I've started posting the chapters of Resolution 786. I'll post each successive chapter roughly every 3 or 4 days. Here's Chapter 14:
“I’ve read Kafka. I really don’t think he’s all that Kafkaesque. What do you think?”
“I think you’re funny,” replied Becca.
They were lying side by side and face up on their bed. Adam wore loose blue jeans and a flannel shirt with a black and white checkerboard pattern. The sides of his face and chin carried soft shadows of Saturday stubble. His eyes, so often absent, rested in faraway contemplations.

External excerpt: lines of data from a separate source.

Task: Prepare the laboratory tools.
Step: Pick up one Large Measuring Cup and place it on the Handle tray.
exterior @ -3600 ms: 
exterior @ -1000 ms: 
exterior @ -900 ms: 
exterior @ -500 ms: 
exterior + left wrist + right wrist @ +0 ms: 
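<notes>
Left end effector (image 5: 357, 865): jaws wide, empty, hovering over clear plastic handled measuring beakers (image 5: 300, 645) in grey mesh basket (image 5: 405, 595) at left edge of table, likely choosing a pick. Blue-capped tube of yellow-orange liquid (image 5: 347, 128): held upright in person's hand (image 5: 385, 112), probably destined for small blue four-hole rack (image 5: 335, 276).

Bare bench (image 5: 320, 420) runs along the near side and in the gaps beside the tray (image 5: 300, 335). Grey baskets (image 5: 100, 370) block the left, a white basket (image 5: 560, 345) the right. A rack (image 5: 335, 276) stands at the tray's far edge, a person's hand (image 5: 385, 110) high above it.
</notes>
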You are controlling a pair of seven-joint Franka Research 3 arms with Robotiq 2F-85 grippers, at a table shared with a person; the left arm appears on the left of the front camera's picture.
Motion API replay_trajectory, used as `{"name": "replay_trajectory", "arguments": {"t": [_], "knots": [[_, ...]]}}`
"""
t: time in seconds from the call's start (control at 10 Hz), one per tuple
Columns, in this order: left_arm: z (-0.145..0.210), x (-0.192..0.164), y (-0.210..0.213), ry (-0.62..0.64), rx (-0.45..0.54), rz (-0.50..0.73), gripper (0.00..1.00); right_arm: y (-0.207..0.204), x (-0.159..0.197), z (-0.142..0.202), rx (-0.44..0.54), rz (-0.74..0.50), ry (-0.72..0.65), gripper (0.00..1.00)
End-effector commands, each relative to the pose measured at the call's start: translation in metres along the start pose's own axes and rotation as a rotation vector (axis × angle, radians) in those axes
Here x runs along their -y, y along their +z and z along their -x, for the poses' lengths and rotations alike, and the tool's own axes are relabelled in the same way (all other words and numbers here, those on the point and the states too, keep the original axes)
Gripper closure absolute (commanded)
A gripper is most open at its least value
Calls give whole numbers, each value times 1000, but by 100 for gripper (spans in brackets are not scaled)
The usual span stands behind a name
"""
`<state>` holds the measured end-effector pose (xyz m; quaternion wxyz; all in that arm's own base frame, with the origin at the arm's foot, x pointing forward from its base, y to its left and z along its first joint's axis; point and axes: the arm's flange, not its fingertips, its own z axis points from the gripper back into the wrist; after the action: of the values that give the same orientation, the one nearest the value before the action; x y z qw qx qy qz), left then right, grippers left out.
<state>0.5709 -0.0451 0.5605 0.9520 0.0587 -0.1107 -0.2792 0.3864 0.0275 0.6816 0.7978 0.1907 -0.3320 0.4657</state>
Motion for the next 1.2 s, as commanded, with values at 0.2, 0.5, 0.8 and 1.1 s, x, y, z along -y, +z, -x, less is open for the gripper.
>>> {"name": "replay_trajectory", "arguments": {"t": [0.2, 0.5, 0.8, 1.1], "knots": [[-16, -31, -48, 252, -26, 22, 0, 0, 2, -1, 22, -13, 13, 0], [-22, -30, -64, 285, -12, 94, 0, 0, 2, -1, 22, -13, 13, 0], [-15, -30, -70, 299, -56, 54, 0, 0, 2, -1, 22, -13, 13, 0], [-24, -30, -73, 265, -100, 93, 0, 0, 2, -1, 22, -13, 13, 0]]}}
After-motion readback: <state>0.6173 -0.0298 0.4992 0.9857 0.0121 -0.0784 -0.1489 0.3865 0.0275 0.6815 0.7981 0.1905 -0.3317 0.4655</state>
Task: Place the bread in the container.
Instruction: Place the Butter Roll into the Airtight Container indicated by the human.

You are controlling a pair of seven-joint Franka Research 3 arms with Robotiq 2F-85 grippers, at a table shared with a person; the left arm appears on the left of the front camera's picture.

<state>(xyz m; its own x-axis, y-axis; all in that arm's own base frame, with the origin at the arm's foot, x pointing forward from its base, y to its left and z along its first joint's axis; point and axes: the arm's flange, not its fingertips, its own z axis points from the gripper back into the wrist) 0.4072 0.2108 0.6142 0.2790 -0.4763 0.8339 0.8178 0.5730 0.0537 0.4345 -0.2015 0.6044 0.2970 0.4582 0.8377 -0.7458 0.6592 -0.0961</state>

Becca had on her favorite gray sweats, the ones that matched her eyes almost perfectly. She was slightly shorter than Adam, with a thin, muscular runner’s build. Her thick, brown hair reached a palm’s length below her shoulders and was naturally wavy, which is how she kept it most times. She almost never wore makeup. Her face was smooth, cheeks lightly freckled around a small nose. Although teenage boys and middle-aged men glanced at her often when she went places, she behaved in ways unaware of her physical attractiveness. She had carefree and large expressions, becoming happy or angry or sad in enormous degrees, choosing to taste life in big, lusty gulps. Her words formed and moved like her moods and passions — sweeping, obvious and blunt.
Adam looked at her and remembered how he loved the way her gray eyes reflected green when they went hiking in the woods every summer. “So how many layers of meaning can be in one piece of writing?” he asked.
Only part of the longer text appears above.